- [Material provided]
+ + + + + + +

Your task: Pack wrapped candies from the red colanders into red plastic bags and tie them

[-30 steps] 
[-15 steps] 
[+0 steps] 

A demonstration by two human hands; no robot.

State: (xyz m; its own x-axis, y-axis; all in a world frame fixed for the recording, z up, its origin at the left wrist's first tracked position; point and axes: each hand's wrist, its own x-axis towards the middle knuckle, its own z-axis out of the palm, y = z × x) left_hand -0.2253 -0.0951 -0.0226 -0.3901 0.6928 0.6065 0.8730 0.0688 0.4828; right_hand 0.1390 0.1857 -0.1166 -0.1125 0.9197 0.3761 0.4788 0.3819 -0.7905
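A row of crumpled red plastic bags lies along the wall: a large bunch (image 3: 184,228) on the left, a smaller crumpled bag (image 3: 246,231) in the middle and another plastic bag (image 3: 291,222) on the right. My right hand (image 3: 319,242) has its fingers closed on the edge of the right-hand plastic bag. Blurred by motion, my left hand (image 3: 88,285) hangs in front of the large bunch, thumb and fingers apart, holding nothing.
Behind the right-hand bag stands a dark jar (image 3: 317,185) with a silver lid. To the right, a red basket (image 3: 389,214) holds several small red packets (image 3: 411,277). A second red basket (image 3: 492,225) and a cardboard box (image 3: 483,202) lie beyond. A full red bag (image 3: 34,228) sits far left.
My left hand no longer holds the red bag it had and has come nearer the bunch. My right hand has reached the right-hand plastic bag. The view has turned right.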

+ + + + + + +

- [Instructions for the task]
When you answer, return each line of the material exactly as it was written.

- [The answer]
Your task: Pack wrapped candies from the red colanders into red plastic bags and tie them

[-30 steps] 
[-15 steps] 
[+0 steps] 

A demonstration by two human hands; no robot.

State: (xyz m; its own x-axis, y-axis; all in a world frame fixed for the recording, z up, its origin at the left wrist's first tracked position; point and axes: each hand's wrist, its own x-axis towards the middle knuckle, its own z-axis out of the palm, y = z × x) left_hand -0.2253 -0.0951 -0.0226 -0.3901 0.6928 0.6065 0.8730 0.0688 0.4828; right_hand 0.1390 0.1857 -0.1166 -0.1125 0.9197 0.3761 0.4788 0.3819 -0.7905
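A row of crumpled red plastic bags lies along the wall: a large bunch (image 3: 184,228) on the left, a smaller crumpled bag (image 3: 246,231) in the middle and another plastic bag (image 3: 291,222) on the right. My right hand (image 3: 319,242) has its fingers closed on the edge of the right-hand plastic bag. Blurred by motion, my left hand (image 3: 88,285) hangs in front of the large bunch, thumb and fingers apart, holding nothing.
Behind the right-hand bag stands a dark jar (image 3: 317,185) with a silver lid. To the right, a red basket (image 3: 389,214) holds several small red packets (image 3: 411,277). A second red basket (image 3: 492,225) and a cardboard box (image 3: 483,202) lie beyond. A full red bag (image 3: 34,228) sits far left.
My left hand no longer holds the red bag it had and has come nearer the bunch. My right hand has reached the right-hand plastic bag. The view has turned right.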

Here is where the answer stops.